◆ ACTIVITY
When you reach the line containing "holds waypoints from" in the data below, begin returning lines exactly as written, and stop once the line containing "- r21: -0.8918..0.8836" has been returned.

Segment Open

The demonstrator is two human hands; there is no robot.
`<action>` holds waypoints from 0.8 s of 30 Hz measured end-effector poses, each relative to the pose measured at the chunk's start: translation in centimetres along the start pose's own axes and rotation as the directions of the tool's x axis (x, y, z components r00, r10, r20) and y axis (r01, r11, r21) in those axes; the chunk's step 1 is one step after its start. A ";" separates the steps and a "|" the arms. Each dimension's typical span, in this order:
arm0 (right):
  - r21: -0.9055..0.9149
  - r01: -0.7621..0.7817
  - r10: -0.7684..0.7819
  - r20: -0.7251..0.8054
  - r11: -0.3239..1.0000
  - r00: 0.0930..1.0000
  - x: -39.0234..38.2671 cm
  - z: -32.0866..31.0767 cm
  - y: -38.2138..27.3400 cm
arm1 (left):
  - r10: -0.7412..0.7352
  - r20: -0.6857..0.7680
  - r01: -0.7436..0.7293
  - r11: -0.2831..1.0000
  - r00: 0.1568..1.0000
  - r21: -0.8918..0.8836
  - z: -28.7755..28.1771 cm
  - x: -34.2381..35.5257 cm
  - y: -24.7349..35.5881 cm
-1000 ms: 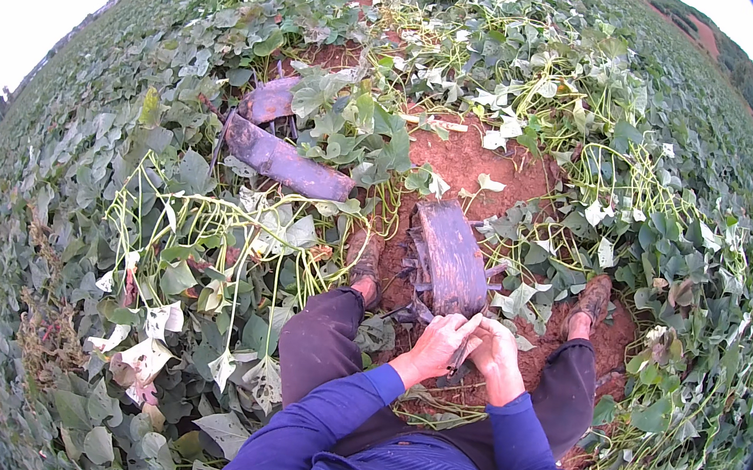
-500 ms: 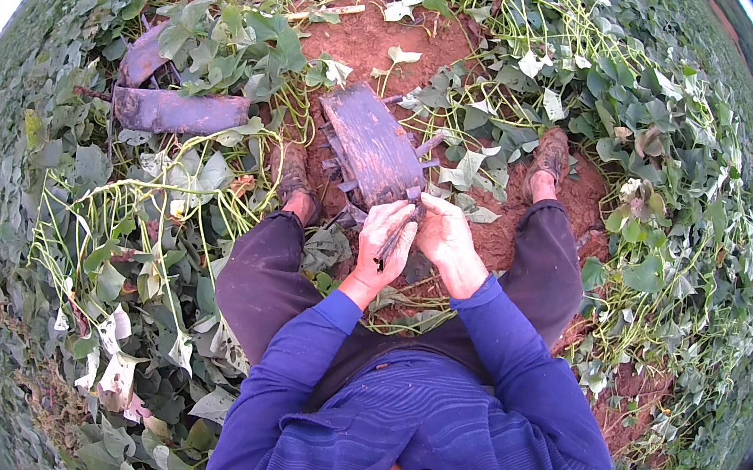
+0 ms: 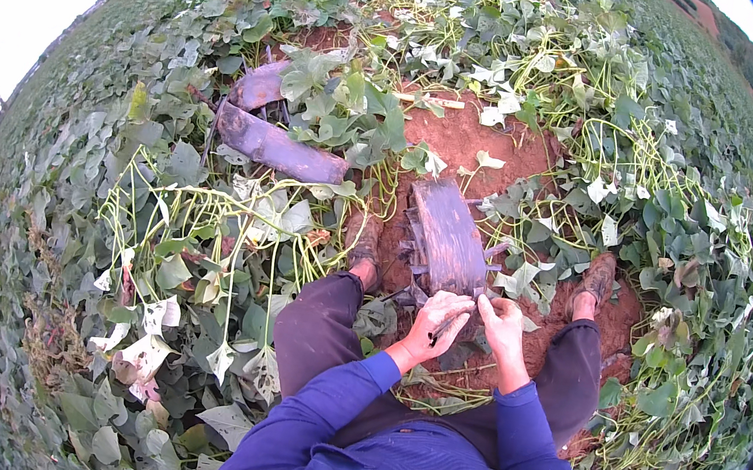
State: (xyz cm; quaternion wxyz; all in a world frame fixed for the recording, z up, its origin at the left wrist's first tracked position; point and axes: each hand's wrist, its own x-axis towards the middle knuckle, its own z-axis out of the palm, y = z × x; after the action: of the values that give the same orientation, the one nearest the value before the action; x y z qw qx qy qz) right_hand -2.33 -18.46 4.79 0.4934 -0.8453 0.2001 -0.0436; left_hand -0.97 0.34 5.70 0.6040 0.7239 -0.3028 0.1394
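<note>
A long, curved, weathered purple-brown piece (image 3: 448, 241) with short dark prongs along its sides lies on the red soil before me, between my feet. At its near end my two hands are close together. My left hand (image 3: 439, 323) is closed round a thin, dark, stick-like thing (image 3: 435, 336), whose lower end sticks out beneath the fingers; its kind is unclear. My right hand (image 3: 502, 324) pinches with thumb and finger at the near right corner of the curved piece. Whatever lies between those fingertips is too small to make out.
Two similar purple-brown pieces (image 3: 281, 150) lie at the far left, partly covered by leaves. Leafy green vines (image 3: 176, 237) spread over the ground all round. Bare red soil (image 3: 474, 143) shows beyond the curved piece. My muddy shoes (image 3: 595, 281) stand either side of it.
The whole view has tilted up and swung left, so everything sits lower and further right in the picture. Both hands stay at the near end of the curved piece.
</note>
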 end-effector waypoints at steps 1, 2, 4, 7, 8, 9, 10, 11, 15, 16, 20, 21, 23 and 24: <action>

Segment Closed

◆ TASK RESULT
`<action>` holds waypoints from 0.8 s of 30 Hz measured end-effector poses, each relative to the pose measured at the chunk's start: translation in centimetres along the start pose's own axes and rotation as the directions of the tool's x axis (x, y, z components r00, r10, r20) and y axis (r01, r11, r21) in those axes; the chunk's step 1 is one step after its start. A ";" separates the steps and a "|" the arms. Each dimension's typical span, in this order:
arm0 (right):
  - r21: -0.9055..0.9149
  - r01: -0.7621..0.7817
  - r10: -0.7684..0.7819
  - r20: -0.7251..0.8054
  - r11: -0.3239..1.0000
  - r00: 0.0930..1.0000
  - x: -39.0234..38.2671 cm
  - z: -32.0866..31.0767 cm
  - y: -38.2138..27.3400 cm
arm1 (left):
  - r10: -0.7412..0.7352
  - r20: -0.6857..0.7680
  - r01: -0.7436..0.7293
  - r11: -0.2831..1.0000
  - r00: 0.1568..1.0000
  - r21: -0.8918..0.8836

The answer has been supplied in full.